→ What needs to be done
Filter the listing below, keeping only the lines with the word "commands".

→ Working data
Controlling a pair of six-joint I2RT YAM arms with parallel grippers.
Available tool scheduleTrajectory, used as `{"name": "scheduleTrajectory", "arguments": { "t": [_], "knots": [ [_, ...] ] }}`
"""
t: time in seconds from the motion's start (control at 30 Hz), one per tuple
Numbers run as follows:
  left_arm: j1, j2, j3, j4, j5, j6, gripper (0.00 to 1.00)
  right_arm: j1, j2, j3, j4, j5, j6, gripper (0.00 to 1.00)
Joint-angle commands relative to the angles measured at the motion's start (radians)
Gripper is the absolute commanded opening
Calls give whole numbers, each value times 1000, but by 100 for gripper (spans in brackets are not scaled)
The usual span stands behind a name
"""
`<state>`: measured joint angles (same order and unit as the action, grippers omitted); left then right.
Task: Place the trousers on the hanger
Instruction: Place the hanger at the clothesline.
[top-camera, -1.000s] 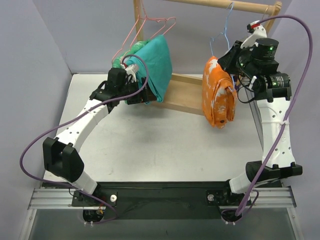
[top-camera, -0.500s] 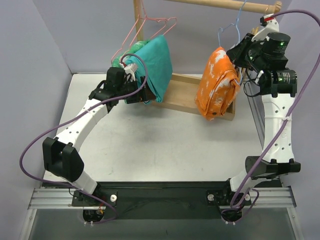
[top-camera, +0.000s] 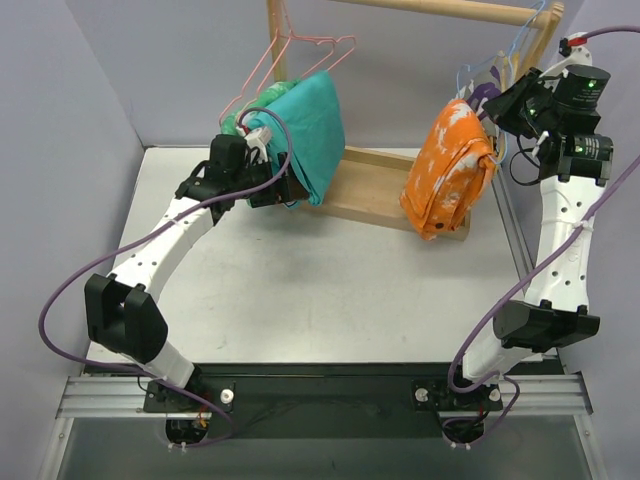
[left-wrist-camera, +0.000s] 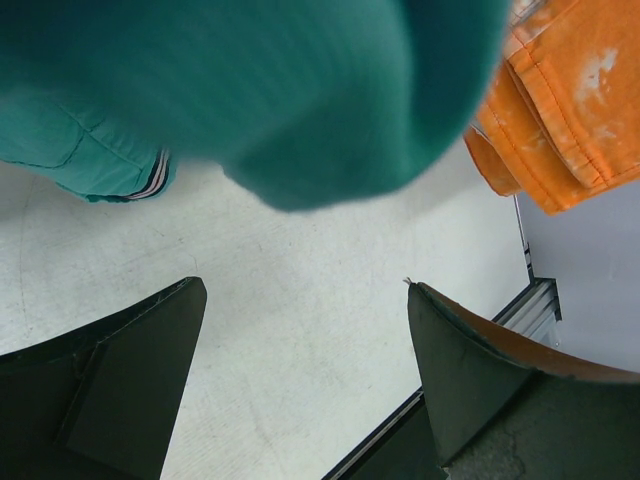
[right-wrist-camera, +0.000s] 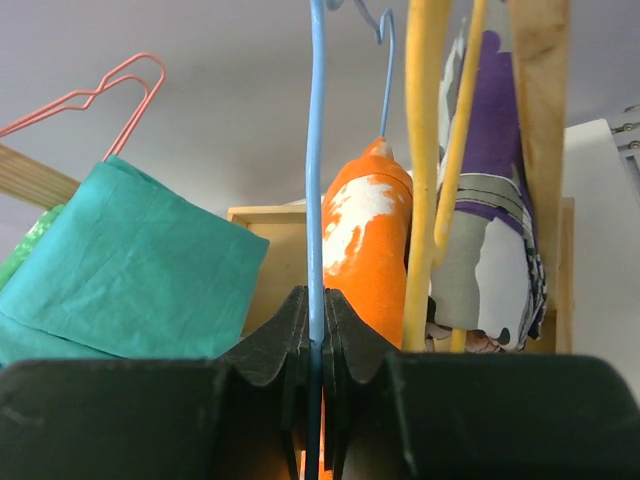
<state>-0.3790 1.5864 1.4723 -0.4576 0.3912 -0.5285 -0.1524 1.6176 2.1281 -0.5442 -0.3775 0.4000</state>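
At the left, the left end effector (left-wrist-camera: 300, 300) sat with its fingers apart and nothing between them, only bare counter (top-camera: 300, 290) showing in the gap, just under the teal garment (top-camera: 312, 125) that hung below the pink hangers (top-camera: 300, 50). Further right, the trousers (top-camera: 452, 170) hung folded in a thick bundle on the hanger (right-wrist-camera: 316, 150), clear of the counter and tilted, near the right end of the wooden rail (top-camera: 440, 10). The right end effector (right-wrist-camera: 313, 325) was closed tightly on the hanger's thin blue wire, below the hook. Just to its right were a yellow hanger (right-wrist-camera: 425, 150) and a purple-and-white garment (right-wrist-camera: 495, 230). The cloth looked soft and limp, with several layers folded together, so it would likely sag, swing and perhaps slide along the smooth wire if the hanger tipped. The wire seemed light and somewhat springy, and thin enough to twist between the fingers. The stem below the hook looked the better place to hold, since the cloth would give way and slip.
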Motion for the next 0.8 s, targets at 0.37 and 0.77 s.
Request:
{"name": "scheduleTrajectory", "arguments": {
  "t": [0.37,0.77],
  "knots": [
    [25,35,16,59,49,12,93,-64,11,30,40,-24,-35,0],
    [28,30,5,59,43,16,93,-65,-84,-100,-5,45,-52,50]
  ]
}}
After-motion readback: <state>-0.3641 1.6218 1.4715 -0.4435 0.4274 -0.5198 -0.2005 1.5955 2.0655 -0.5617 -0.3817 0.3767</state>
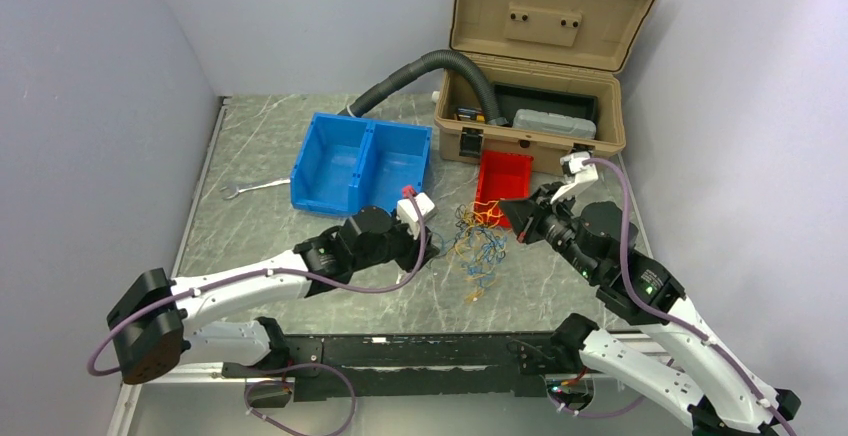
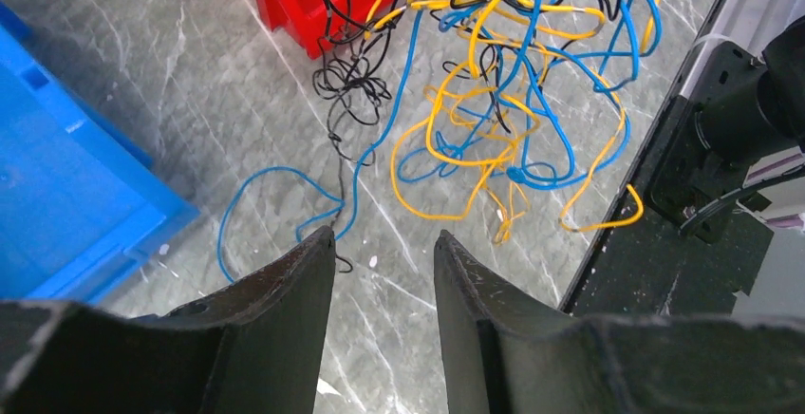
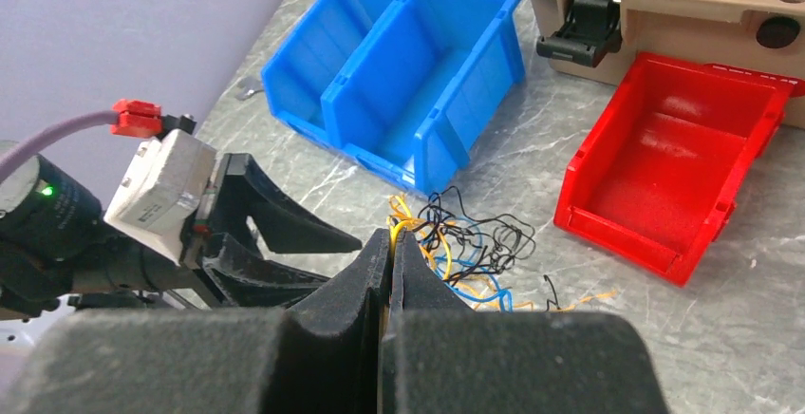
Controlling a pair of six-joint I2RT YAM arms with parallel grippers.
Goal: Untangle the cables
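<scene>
Between my two claws, mid tabletop (image 2: pixel 180 91), sits the knot of cables (image 1: pixel 478 241), just in front of the red bin (image 3: pixel 622 229), w/ a few black loops lying against its near corner. R claw (image 3: pixel 391 238) is pressed together, and a yellow strand runs into the seam btwn its pads, so I judge it's pinching that one wire as an anchor: one end held fixed so other strands can be drawn away. L claw (image 2: pixel 384 243) is spread abt halfway, nothing in it, low over the stone, tips just beside a loose blue loop trailing out of the heap. Prob. lined up there bc that loop is the easiest free bit to take.

Wires: hair-thin, limp, glossy plastic coating; yellow-orange, blue, black, maybe green, hard to tell. They sit in springy curls, not flat. Tabletop looks like smooth grey marbled stone w/ white veins. Bins are hard moulded plastic; blue bin (image 3: pixel 380 72) has two compartments. Claw pads: matte black, curved, slightly rough.
</scene>
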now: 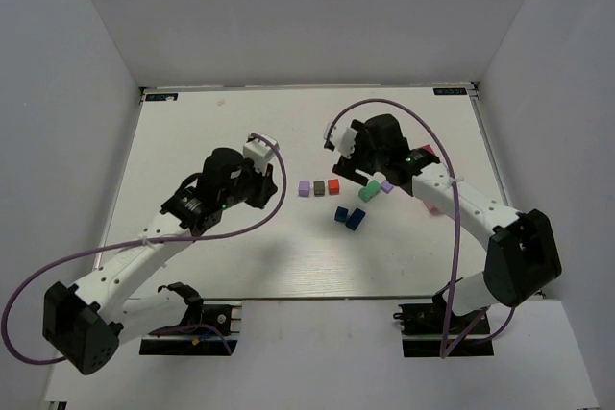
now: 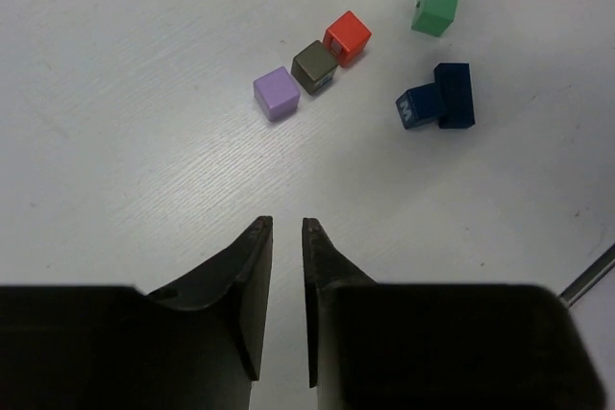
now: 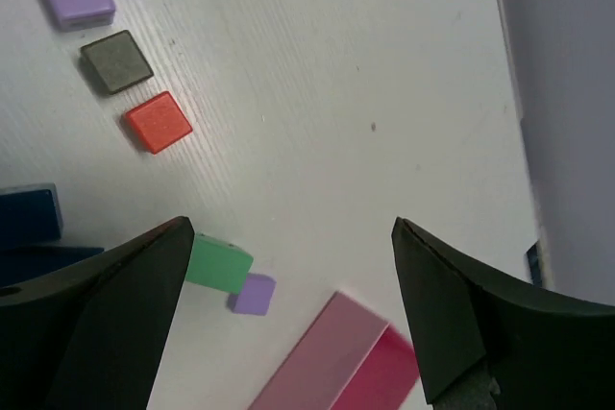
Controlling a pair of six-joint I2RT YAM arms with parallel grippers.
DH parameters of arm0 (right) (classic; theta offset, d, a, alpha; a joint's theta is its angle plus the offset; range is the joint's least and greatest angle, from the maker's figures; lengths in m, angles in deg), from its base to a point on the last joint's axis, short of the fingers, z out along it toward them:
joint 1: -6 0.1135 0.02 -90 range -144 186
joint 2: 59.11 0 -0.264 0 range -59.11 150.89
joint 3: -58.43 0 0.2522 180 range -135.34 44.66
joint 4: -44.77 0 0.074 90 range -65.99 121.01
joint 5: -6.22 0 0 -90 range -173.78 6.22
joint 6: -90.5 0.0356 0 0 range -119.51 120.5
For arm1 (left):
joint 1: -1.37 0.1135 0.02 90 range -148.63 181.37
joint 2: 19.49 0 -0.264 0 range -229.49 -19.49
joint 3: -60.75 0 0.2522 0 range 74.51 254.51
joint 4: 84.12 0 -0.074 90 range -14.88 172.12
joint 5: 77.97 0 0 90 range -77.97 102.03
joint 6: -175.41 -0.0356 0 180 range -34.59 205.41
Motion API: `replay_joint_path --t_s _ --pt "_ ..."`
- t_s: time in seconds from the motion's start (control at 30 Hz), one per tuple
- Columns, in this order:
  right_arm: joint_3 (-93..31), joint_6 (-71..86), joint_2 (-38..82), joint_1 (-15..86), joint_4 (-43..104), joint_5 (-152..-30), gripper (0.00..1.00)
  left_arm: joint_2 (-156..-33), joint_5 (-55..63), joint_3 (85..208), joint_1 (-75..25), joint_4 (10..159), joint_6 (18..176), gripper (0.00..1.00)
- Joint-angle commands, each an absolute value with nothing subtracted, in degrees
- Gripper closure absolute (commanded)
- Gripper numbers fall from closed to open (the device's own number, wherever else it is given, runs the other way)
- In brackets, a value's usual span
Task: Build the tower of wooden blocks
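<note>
The wood blocks lie loose on the white table. A purple cube, a dark brown cube and a red cube form a row. A green brick touches a small purple cube. Two blue blocks touch each other. No block rests on another, so no tower shows. My right gripper is wide open and empty, its left fingertip next to the green brick. My left gripper is empty, a narrow slit between its jaws, short of the purple cube.
The pink tray lies under the right wrist, beside the small purple cube. It shows partly behind the right arm in the top view. Grey walls enclose the table on three sides. Purple cables loop off both arms.
</note>
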State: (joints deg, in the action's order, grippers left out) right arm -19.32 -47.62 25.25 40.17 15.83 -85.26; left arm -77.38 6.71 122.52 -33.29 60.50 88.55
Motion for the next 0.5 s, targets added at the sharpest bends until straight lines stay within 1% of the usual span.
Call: replay_joint_path --t_s 0.0,0.03,0.07,0.1,0.13,0.17,0.2,0.27,0.3,0.37,0.4,0.43,0.47 --pt "-18.51 -28.03 23.51 37.91 24.96 -80.51 0.10 -82.22 4.21 126.80 -33.08 59.45 89.98 0.69" --pt "-19.31 -26.76 23.77 37.91 19.81 -81.31 0.13 -83.72 3.68 128.29 -34.48 59.45 89.98 0.66" --pt "-20.97 -25.53 24.04 36.69 17.07 -83.24 0.33 -87.39 2.55 129.09 -34.49 58.93 89.98 0.62" --pt "-22.12 -22.65 23.78 36.33 15.65 -85.52 0.49 -89.51 2.01 130.05 -34.49 58.31 91.46 0.62" --pt "-22.48 -21.75 23.60 35.63 14.76 -86.15 0.69 -91.62 2.01 132.06 -35.80 56.91 91.48 0.62" --pt "-23.18 -20.78 23.42 35.45 14.41 -86.68 0.87 -93.39 3.84 133.04 -36.51 56.38 92.43 0.62" --pt "-23.54 -18.43 21.16 35.27 13.97 -86.95 1.00 -96.19 4.55 133.75 -37.21 56.37 93.40 0.61" --pt "-23.54 -16.31 21.49 34.13 13.88 -87.04 1.00 -98.05 7.01 134.81 -40.02 56.37 94.90 0.61" --pt "-23.63 -15.86 20.18 33.69 13.70 -87.21 1.00 -98.84 7.02 135.76 -40.98 56.37 95.43 0.59" --pt "-22.49 -14.11 19.47 32.20 14.75 -86.43 1.00 -101.31 10.70 137.70 -44.66 55.85 97.27 0.52" --pt "-22.05 -13.75 18.95 31.67 15.01 -85.99 0.93 -102.10 11.93 138.23 -45.90 55.84 97.97 0.51" --pt "-21.35 -13.05 18.68 30.45 15.19 -84.85 0.88 -102.89 14.38 139.11 -47.05 55.84 99.63 0.47" --pt "-21.34 -12.69 18.85 29.83 14.93 -84.75 0.88 -104.81 15.71 139.64 -49.23 55.84 100.52 0.45"
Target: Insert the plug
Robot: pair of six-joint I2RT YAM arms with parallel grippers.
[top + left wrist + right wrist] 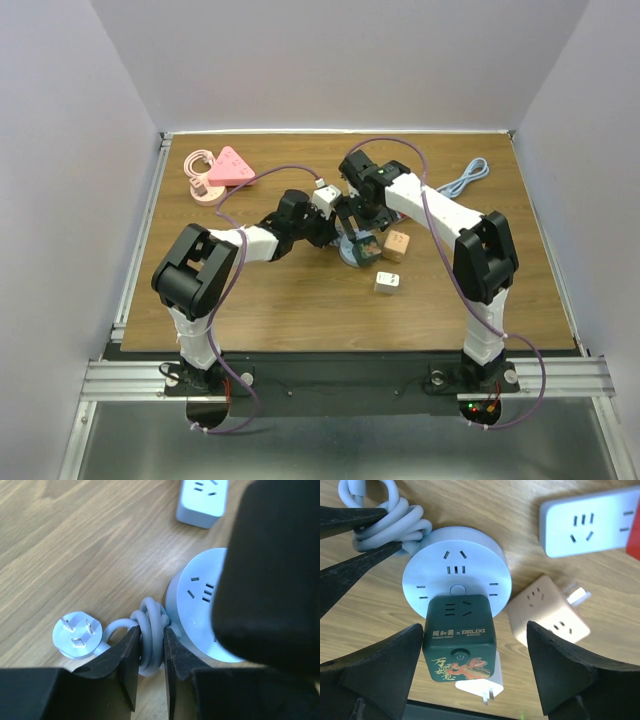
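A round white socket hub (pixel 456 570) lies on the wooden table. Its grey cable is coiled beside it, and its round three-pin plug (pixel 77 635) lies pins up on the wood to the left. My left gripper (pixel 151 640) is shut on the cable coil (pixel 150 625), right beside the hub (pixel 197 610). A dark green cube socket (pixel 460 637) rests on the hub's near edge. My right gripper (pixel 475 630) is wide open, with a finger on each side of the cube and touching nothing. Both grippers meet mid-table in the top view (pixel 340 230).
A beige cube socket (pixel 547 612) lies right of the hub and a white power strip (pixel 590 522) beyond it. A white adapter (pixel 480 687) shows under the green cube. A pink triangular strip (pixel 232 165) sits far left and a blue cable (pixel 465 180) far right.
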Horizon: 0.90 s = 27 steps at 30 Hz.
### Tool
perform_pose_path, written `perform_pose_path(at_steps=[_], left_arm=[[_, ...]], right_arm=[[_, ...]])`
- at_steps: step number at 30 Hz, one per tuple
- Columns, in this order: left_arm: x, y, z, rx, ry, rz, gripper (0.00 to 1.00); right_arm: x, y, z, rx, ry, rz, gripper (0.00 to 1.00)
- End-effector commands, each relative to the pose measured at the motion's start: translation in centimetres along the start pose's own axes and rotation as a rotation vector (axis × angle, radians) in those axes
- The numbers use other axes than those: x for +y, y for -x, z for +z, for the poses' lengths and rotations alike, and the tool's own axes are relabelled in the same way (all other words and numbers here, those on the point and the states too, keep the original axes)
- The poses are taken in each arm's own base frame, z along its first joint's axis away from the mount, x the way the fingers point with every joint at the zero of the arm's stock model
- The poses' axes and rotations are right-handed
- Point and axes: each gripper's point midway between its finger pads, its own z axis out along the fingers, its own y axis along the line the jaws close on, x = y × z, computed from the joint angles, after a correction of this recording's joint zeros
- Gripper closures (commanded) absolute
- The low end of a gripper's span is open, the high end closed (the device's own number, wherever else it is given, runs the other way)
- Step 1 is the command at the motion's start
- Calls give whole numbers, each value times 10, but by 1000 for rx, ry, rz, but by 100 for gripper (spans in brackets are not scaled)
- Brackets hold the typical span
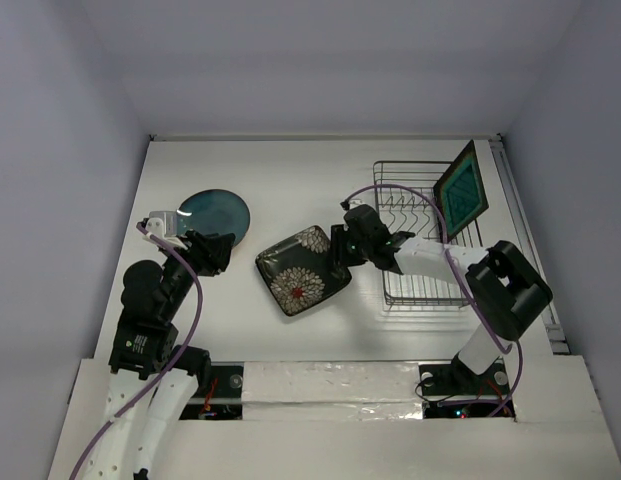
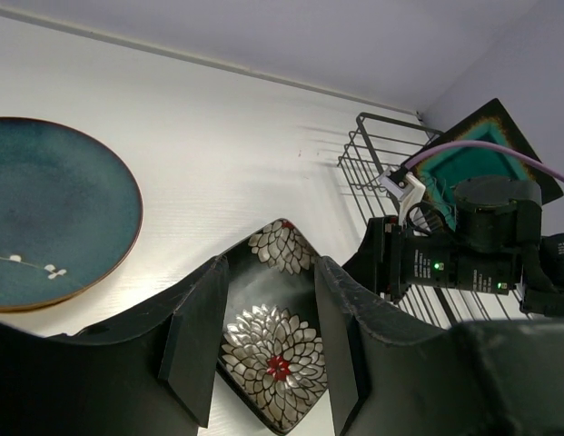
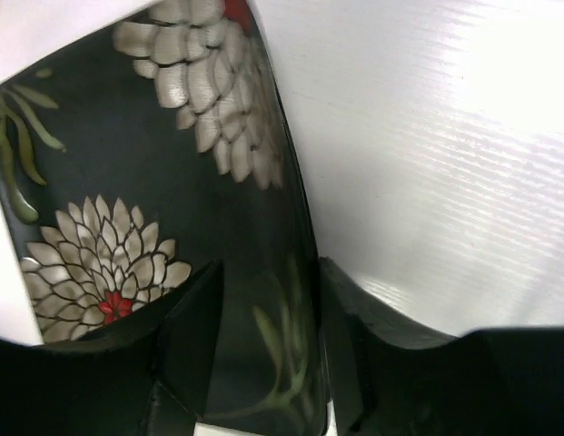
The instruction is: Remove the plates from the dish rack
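A dark square white-flowered plate (image 1: 303, 270) lies flat on the table in the middle. My right gripper (image 1: 342, 245) is at its right corner. In the right wrist view the jaws (image 3: 268, 272) stand apart, straddling that plate's rim (image 3: 173, 163) without closing on it. A round teal plate (image 1: 214, 212) lies on the table at the left. My left gripper (image 1: 218, 252) hovers beside it, open and empty (image 2: 270, 263). The wire dish rack (image 1: 422, 240) stands at the right, with a square teal dark-rimmed plate (image 1: 462, 187) leaning in its far corner. The tan plate is out of view.
The table's right edge (image 1: 535, 260) runs close beside the rack. The back wall edge (image 1: 320, 137) lies behind the plates. The right arm's elbow (image 1: 510, 285) sits near the rack's front right corner.
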Motion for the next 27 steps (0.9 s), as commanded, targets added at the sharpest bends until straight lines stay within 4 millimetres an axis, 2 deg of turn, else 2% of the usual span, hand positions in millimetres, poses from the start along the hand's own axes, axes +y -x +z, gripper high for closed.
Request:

→ Result for this task
Joint-angle commands relative to the angles measured at the motion's start (radians)
- Joint-angle commands, each an absolute value with nothing subtracted, in degrees
- End-effector commands, each relative to the pose measured at the motion's start: translation in centimetres along the start pose's own axes and rotation as a rotation vector (axis × angle, radians) in those axes

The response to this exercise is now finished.